2) After ten participants have entered the tournament, a second post will be made with a poll to vote on the best picture.
3) If entering a slightly computer manipulated photo, please post the original along with it so users who are voting can see the difference.

Winners will simply be the one who gets the most votes.
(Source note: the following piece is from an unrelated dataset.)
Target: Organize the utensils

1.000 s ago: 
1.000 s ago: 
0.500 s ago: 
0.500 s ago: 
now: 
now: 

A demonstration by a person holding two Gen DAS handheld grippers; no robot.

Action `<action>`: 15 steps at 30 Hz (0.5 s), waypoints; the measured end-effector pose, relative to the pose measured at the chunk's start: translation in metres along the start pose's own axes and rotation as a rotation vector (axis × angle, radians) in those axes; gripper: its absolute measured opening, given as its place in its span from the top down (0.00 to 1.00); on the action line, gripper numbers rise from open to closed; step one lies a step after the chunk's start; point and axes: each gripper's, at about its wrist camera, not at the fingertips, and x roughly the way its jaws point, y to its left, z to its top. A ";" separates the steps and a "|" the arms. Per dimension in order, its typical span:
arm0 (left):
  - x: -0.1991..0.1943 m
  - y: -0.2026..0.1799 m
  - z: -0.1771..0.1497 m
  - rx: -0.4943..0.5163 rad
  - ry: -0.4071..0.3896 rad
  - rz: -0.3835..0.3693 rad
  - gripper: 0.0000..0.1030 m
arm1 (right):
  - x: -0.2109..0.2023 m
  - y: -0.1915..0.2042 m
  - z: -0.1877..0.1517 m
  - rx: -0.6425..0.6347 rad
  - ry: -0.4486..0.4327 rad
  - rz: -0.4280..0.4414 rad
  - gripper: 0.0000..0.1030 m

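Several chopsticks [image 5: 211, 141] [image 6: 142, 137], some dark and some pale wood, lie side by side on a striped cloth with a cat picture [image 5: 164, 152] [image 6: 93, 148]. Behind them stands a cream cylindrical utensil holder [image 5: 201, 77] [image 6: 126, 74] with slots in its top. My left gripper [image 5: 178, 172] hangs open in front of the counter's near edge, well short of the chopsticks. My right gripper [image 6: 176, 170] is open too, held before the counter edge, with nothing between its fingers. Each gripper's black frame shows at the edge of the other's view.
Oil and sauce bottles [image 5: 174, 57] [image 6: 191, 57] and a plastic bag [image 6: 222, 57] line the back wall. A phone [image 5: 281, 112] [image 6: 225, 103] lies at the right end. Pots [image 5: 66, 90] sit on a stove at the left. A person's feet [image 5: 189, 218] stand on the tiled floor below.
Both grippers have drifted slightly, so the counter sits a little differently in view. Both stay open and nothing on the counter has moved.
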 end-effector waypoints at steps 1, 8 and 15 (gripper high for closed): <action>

He/she will then create another post and propose a different theme for another tournament.

Please resize your pictures to *800 x 600 *
This tournament will have 5 days of voting.

You are permitted to change your image but if you could just change the URL in your original post and leave an edited comment with it.

*New Rules*
-No spot saving, you will only be counted if you have a picture.
-Only ONE picture may be posted at a time, if you decide to change it, edit the original post.
-No posting an image you have already used as a final image for a previous competition 

Thank you and good luck all.
-------------------------------------------------------------------------

The theme is* blurs* since that was one of the first ones and i didn't get a chance to post in it

*i was thinking more to the side of artistic blurs rather than just a shot with camera shake or where you fell over try and be creative *

 i dont think allowing editing fits with this comp  (after all that i have said on the subject   )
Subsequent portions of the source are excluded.